**EXERCISE GOAL:** Restate, word for word and with no pictures, the stretch of lines in the data below that begins at the line with "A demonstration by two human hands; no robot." and ends at the line with "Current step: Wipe", inclusive.

DATASET SECTION Start Marker

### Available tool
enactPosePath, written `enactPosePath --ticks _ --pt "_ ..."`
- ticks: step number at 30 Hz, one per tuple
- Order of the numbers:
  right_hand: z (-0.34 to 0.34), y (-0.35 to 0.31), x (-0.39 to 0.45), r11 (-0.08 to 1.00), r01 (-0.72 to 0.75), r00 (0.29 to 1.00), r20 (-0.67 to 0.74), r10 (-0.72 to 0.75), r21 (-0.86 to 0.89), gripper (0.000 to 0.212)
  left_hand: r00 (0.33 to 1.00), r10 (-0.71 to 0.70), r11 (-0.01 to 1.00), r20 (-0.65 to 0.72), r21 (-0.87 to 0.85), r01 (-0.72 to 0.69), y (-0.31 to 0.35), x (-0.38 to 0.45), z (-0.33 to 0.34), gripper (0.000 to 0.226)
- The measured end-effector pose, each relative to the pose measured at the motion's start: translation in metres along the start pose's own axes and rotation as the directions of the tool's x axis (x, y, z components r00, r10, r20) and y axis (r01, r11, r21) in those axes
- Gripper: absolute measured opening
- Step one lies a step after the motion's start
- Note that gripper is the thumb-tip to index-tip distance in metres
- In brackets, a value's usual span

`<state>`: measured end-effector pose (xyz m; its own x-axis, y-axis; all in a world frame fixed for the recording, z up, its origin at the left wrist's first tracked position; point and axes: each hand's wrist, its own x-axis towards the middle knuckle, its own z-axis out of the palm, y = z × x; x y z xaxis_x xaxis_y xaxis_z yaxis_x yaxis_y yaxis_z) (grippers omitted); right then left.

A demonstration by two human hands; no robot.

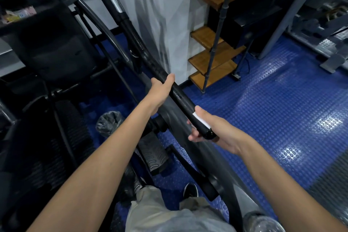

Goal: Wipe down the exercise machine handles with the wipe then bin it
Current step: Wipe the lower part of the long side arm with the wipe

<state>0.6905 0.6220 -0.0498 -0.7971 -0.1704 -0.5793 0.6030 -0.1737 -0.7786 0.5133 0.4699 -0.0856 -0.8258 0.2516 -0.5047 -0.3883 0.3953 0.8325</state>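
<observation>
- Mid-wipe at the elliptical: your right hand [211,130] is wrapped round the near end of the black foam handle [180,98], fingers curled under and thumb over the top, with the white wipe [200,119] pressed between palm and foam. Only a narrow strip of wipe shows beside the thumb; how much more is folded inside the grip cannot be told.
- Your left hand [160,92] clasps the same handle higher up, thumb lying along the bar and fingers out of sight behind it, so it appears to be steadying the bar and holds no cloth.
- The step in hand, by the look of it, is the wiping itself, at the end cap [209,134] of this one handle. Whether the stretch between your two hands has been covered cannot be judged from here.
- The next move calls for sliding the wipe along the foam towards your left hand with the grip kept snug, then shifting that left hand off so the patch beneath it gets cleaned too.
- A second curved bar [105,30] rises to the left, nearer the console; if it carries a grip, it probably needs the same treatment before you finish.
- For the last step, a lined bin [109,122] stands on the blue studded floor [273,109] below your left forearm, just beside the machine's pedal [154,154], within easy reach once you let go of the handle.
</observation>
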Motion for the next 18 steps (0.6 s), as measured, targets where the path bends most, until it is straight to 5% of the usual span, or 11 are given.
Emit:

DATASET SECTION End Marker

**RESULT OF THE TASK:**
A demonstration by two human hands; no robot.


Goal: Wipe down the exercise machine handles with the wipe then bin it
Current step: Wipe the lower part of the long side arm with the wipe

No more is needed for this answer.